Chancery Upholds Claim that CEO Breached Her Duty of Care Relating to a Misleading Proxy Statement
This case illustrates that an officer’s support for a sale of the corporation does not trigger the “entire fairness” standard where a majority of the members of the board of directors are not alleged to have been interested or lacked independence, and the plaintiff’s allegations otherwise do not support that the officer deceived the board. As also illustrated here, however, materially incomplete or inaccurate disclosures in a proxy statement may state a non-exculpated claim against officers for a breach of the duty of care.
Here, the private equity firms Silver Lake Partners, L.P. and P2 Capital Partners (collectively, the “Buyers”) acquired Blackhawk Network Holdings, Inc. (“Blackhawk”) in a going-private transaction (the “Buyout”). A stockholder-plaintiff argued that two Blackhawk officers (the “Officers”) breached their fiduciary duties by manipulating Blackhawk’s board (the “Board”) to vote for the Buyout in order to secure their employment and receive additional benefits from the post-Buyout entity.
Following Mills Acquisition Co. v.

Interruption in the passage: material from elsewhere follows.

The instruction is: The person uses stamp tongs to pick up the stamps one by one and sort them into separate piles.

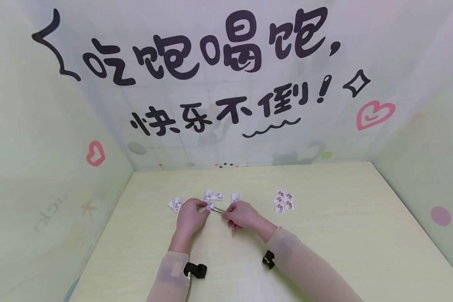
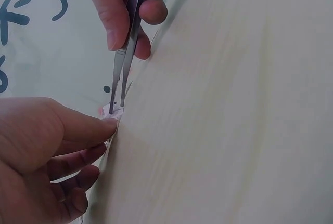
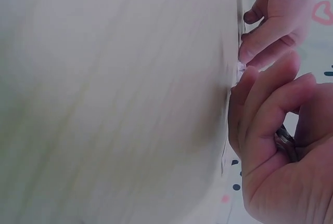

Macmillan, Inc., 559 A.2d 1261, 1279 (Del. 1989), the Court dismissed the loyalty claim based on the Officers’ alleged self-interest, because the plaintiff had not alleged that anyone communicated a concrete threat to their continued employment. The Court stated that it would not infer a threat from the general proposition that activist stockholders often seek to remove officers from their positions. Here, there were no reliable allegations that the Officers feared for their jobs. An activist investor allegedly posing that threat had sold its stock before Silver Lake and P2 made their first offer for Blackhawk. Finally, the Court also found that there was no reason to believe that a payout or employment in the post-Buyout entity motivated the Officers, because the Complaint did not allege that the Officers had discussed their employment prior to closing the transaction.
The Court did find, however, that plaintiff sufficiently alleged that one of the Officers, the CEO, breached her duty of care by approving a misleading proxy statement. The plaintiff alleged that the proxy statement failed to disclose growth projections for Blackhawk that included potential acquisitions, metrics that the Board discussed in depth. The proxy statement disclosed other aspects of the same projections, but omitted this information. The plaintiff stated a claim for breach of duty of care because (1) the CEO was involved with the preparation of the proxy statement and signed the statement, and (2) a reasonable investor would have wanted to know this information in determining how to vote. The Court also found that the plaintiff adequately alleged that the proxy statement was misleading, because it improperly described the go-shop provision in the merger agreement. Because Section 102(b)(7) of the Delaware General Corporation Law does not exculpate officers, the Court sustained the claim against the CEO for breaching her duty of care.